In the end I was put into what she said was a beginning intermediate class.  Turns out all four of us were put into the same class.  This is unusual because often the students attending have great disparity in skills and proficiency.

The male student, Dave is from Vancouver.  We hung out afterwards and he was kind enough to send me all sorts of links for studying and app recommendations.  Everyone here is very kind and so helpful to each other.

I have to admit that i came home from the super market (after Dave and I parted I headed to get a bento box dinner and a beer) I felt very depressed.  I can't quite make out why.  I think mostly because I feel so insignificant here in a way. Everyone else is here for a month, two months, 6 months, a year.  When I tell people that i'm here for only 2 weeks, it's kind of like why am I bothering? In fact, I feel like the only way to make this trip worth while is to stay for an extra week (three weeks total) so I can get just a heftier amount out of the whole course.  But that probably won't be possible...
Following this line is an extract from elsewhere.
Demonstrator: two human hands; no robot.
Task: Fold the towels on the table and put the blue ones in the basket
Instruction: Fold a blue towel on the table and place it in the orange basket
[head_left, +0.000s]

The head of school, Declan Murphy, told us later during orientation, that we are required to give a parting speech at the end of our stay.  My heart sunk to my feet.  How ridiculous for me to do that, when others have been here for months!  I am nothing here, not even noticeable.  I told him that must not apply to me.  He said, no it's required of everyone.  Somehow all of this made me go unconscious at about 8:00.  It's been about 10 years since I fell asleep that early.

The next day was today, the first day of class.  I walked to the school and a different staff member (still not MY staff member) was there as a crossing guard.  Doki doki shimshita!  I was nervous! I was entering an ongoing class with people who had been studying there for a long time.  How would I keep up?  I didn't even have the same vocabulary because I've been using a different text book for years.  I dreaded the intensity.  I dreaded having to reveal just how awful I am at this.  Why did I come all this way to be humiliated?  I knew i would have to title my next blog "A lesson in Humiliation."

Sakura House. Click on photo to return to previous file.
Sakura House - Yamasa Coffee shop and Common Room
It helped that Dave-san, Chen-san, and Ro-san were all entering as newbies too.  And it also helped that everyone else in the class is about 23 years old and were all so delightfully easy going.  There's Ken-san from Tiawan, Montero-san from Brazil, Lina-san from Russia, Go-san from Tiawan and Peter-san from New York.  We worked for three hours on the potential form in conversation.  And I never felt at any time that I couldn't keep up.  Three hours passed so quickly. (It's only a half day on Fridays, because they want people to get out and tour around Japan on the weekends.)

After class, Go-san, Montero-san Dave-san and I went to lunch at the cantina next to the school, the Sakura house.  The coffee shop area is called Kitsutsuki (The Wood Pecker) with a bar and television and handful of tables.  Go-san was the most talkative, and we all spoke in Japanese as much as possible.  I realized that this is what I've really wanted all along, to just find people to speak Japanese with, constantly.  To have it as a part of my daily life.   I'm about to experience that for the next 14 days.